• Assignment
In the records below, find the line that contains "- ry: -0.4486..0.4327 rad" and the line that contains "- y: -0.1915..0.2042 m". Set down exactly those lines and every line between them, and nothing more.

(Records from a dataset)
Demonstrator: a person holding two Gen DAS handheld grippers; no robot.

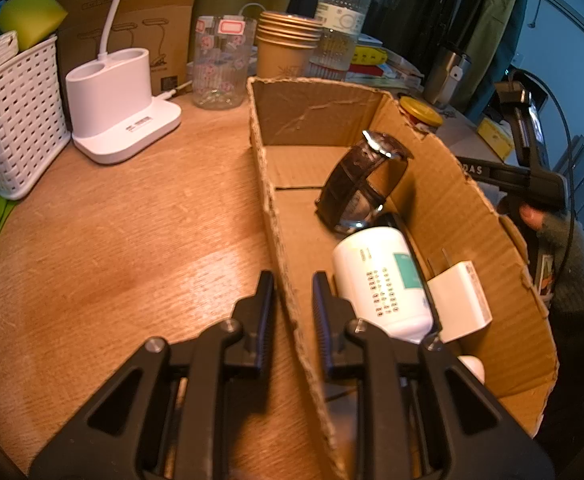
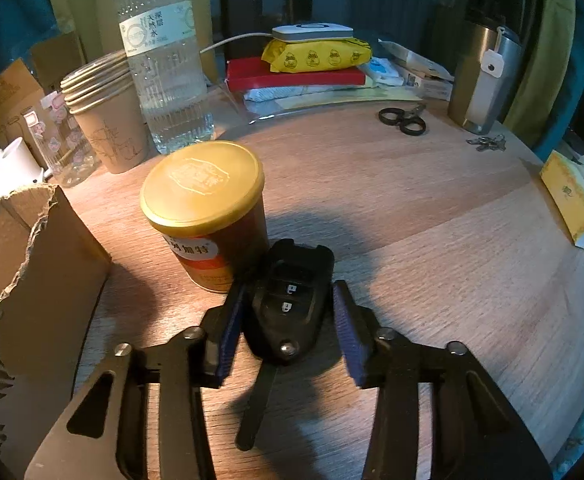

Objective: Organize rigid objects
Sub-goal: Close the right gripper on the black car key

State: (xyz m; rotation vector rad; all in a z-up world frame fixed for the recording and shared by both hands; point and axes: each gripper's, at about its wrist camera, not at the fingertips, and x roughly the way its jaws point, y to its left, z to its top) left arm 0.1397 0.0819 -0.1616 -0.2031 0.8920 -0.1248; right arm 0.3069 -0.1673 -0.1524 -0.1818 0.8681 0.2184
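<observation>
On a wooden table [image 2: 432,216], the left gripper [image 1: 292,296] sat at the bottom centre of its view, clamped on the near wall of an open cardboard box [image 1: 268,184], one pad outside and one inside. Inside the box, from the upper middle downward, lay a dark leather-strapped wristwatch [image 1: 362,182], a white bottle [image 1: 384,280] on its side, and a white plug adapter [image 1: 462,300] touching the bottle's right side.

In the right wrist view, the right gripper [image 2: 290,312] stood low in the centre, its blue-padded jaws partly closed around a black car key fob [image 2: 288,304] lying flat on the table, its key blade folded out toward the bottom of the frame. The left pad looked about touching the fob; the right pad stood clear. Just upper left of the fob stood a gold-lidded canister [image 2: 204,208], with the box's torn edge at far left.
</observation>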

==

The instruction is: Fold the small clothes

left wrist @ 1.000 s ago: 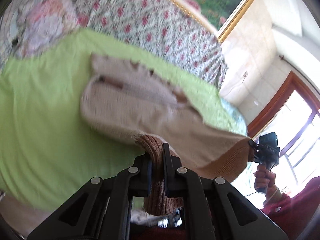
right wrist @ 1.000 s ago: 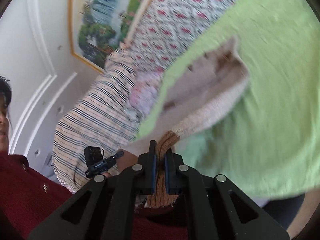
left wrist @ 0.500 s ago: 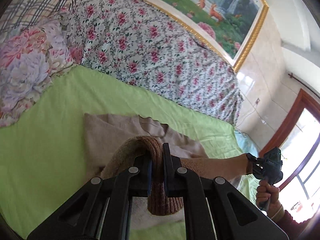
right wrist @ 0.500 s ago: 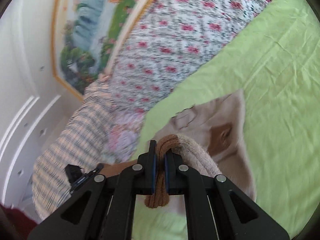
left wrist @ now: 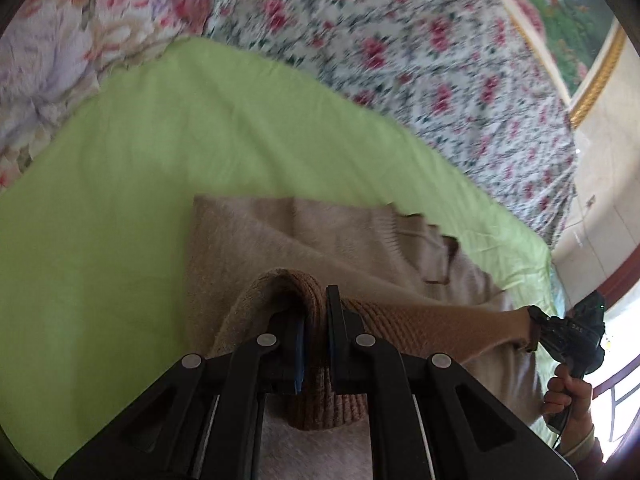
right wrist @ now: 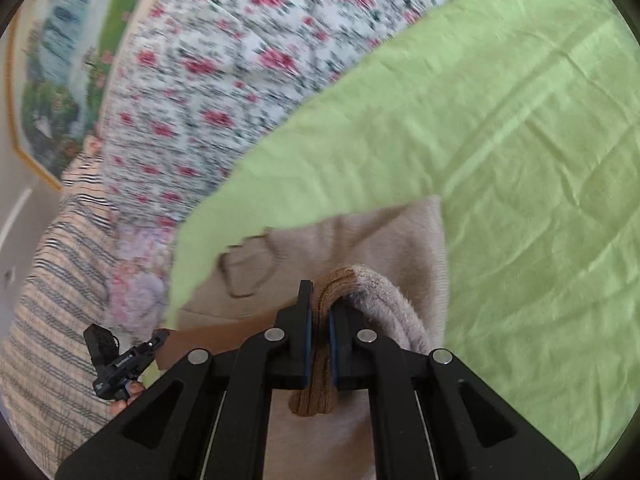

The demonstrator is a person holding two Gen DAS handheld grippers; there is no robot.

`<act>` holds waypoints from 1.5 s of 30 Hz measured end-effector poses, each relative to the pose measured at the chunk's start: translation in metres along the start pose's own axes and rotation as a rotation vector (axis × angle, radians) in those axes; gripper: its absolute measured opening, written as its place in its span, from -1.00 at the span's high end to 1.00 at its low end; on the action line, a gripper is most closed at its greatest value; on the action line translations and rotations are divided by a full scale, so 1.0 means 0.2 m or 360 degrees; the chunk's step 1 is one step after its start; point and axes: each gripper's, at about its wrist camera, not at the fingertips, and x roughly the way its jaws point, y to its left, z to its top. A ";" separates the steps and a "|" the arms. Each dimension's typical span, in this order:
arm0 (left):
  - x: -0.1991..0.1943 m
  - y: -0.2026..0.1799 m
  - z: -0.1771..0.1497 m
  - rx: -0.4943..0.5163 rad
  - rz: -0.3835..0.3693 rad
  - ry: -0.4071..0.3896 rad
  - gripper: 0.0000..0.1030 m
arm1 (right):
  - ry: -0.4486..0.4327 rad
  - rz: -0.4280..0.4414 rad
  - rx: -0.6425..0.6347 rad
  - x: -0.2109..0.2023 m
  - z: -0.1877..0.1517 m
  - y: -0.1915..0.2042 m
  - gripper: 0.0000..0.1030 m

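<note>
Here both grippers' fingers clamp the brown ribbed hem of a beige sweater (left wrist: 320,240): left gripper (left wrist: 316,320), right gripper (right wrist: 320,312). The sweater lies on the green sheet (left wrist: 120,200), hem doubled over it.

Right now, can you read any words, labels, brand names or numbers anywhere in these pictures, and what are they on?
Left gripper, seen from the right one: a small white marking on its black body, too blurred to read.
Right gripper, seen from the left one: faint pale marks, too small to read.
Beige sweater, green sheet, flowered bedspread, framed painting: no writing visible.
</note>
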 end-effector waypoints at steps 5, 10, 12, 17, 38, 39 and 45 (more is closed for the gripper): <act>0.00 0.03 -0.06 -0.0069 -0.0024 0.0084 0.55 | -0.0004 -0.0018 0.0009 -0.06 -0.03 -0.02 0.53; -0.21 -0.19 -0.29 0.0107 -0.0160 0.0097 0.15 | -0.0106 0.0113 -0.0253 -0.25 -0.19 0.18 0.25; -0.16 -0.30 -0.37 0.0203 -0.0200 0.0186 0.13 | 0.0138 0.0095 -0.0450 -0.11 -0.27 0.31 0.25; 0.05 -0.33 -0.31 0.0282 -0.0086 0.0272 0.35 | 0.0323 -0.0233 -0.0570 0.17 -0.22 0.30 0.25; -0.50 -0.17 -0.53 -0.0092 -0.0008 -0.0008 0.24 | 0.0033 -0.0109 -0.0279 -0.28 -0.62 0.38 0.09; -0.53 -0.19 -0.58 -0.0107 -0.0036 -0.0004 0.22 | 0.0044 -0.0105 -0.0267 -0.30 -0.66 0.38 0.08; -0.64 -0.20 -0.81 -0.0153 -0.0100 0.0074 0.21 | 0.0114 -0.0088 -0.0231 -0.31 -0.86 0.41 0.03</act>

• Output of the exercise
  - ry: -0.4486..0.4327 rad
  - rz: -0.4280..0.4414 rad
  - rx: -0.6425..0.6347 rad
  - x: -0.2109..0.2023 m
  - z: -0.1877..0.1517 m
  - y: -0.1915..0.2042 m

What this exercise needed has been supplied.